Besides, it won Best Places to Work in nearly every other country it operates. Its approach combines a top-down corporate-led program and enables employees to create activities for their communities. It identified four specific social areas for its employees to help address: empowering women: enabling basic education for children; alleviating hunger – and sustainability initiatives to cut its environmental impact. Each year, GEP Worldwide spends between 5% to 10% of its annual profit through direct contributions and matching employees’ initiatives.
Last year, GEP’s employees spent more than 20,000 hours undertaking local activities to support women’s development, address hunger, and provide children with access to basic education.
Building Resilient and Sustainable Supply Chains
Monique opines that GEP’s future is bright. It is an exciting time for the company because supply chains and procurement are now a boardroom- and investor-level issue. Companies are – accelerating the transformation to build resilient, agile and sustainable supply chains.
Today, companies need redundancy and resilience, as well as speed and cost efficiency, to better manage supply disruptions, inflation, scarcity, and cyberattacks. Companies are also shifting from measuring to cutting the environmental impact of their entire complex supply chains. Furthermore, procurement is now strategic and essential to get costs in line with inflation running more than 7%.
GEP invests heavily in product development, led by ML/AI for advanced data analytics in everything, from real-time demand forecasting — enabling clients to react quickly and be demand-led — to identifying savings and determining what components and services “should cost” to evaluating the performance of suppliers. GEP continues to roll out control towers to identify potential disruptions and issue resolution.

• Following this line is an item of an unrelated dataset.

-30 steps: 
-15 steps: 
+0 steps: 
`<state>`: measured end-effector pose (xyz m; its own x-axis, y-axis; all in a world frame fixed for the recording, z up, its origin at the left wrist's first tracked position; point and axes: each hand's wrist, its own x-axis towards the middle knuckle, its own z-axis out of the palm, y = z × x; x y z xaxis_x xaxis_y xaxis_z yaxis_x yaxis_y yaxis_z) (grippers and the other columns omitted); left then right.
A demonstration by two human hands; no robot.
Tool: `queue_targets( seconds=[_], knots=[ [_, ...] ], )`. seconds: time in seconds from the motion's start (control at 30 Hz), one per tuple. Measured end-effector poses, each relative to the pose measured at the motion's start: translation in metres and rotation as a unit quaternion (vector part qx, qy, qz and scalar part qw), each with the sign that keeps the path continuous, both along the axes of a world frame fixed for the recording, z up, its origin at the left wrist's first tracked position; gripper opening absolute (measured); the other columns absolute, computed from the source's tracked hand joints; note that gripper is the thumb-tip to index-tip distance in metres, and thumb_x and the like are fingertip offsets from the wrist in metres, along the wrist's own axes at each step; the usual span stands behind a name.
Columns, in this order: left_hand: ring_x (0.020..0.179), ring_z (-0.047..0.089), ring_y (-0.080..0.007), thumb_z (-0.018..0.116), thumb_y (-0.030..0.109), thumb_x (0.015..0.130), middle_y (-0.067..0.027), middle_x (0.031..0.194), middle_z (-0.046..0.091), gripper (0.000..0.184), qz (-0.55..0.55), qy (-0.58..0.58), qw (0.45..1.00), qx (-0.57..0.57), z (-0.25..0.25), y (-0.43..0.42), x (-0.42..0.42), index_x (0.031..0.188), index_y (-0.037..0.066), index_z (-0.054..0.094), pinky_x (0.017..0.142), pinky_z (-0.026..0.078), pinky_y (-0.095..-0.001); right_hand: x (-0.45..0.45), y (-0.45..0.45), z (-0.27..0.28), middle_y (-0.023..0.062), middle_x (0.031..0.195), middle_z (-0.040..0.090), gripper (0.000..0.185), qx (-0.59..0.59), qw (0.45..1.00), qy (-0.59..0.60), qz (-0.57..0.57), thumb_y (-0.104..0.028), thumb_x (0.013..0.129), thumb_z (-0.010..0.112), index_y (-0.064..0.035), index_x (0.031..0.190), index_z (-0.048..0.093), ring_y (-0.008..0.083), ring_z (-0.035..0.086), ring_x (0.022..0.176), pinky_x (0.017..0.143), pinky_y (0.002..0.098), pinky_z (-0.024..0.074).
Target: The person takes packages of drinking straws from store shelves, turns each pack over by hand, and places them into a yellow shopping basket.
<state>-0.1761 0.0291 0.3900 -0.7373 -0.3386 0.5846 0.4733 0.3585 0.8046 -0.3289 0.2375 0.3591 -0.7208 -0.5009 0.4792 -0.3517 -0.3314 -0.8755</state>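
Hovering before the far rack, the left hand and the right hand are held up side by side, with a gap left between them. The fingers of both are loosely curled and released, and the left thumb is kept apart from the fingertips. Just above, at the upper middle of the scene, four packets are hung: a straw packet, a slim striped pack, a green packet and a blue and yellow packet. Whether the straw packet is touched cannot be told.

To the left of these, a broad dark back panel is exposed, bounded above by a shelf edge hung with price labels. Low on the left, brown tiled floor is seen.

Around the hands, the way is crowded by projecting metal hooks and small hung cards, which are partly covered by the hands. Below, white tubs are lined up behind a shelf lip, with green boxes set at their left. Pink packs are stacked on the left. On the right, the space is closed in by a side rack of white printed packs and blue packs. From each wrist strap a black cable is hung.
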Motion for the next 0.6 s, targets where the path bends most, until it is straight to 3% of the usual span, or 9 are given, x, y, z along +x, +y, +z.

Playing a Pivotal Role in Supporting Companies
In conclusion, Monique expresses, “This is an exciting and important time to be consulting for companies about their global supply chain, and GEP, as a global leader, is ideally positioned. Disruptions in logistics and drastic changes in consumer expectations have sparked an unprecedented focus on supply chain management for C-suite executives. We are now seeing the shift from logistics and supply chain primarily being a back-office function to a boardroom priority. It is only the start as supply chains will continue to grow in complexity. The future survival for organizations now depends on effectively managing the 5Vs of supply chain success: visibility, volatility, velocity, vulnerability and viability. GEP is growing very rapidly, and I’m excited to be playing a pivotal role in supporting companies reimagin their supply chains, and to adopt new technologies to become more cost-effective, resilient and sustainable.”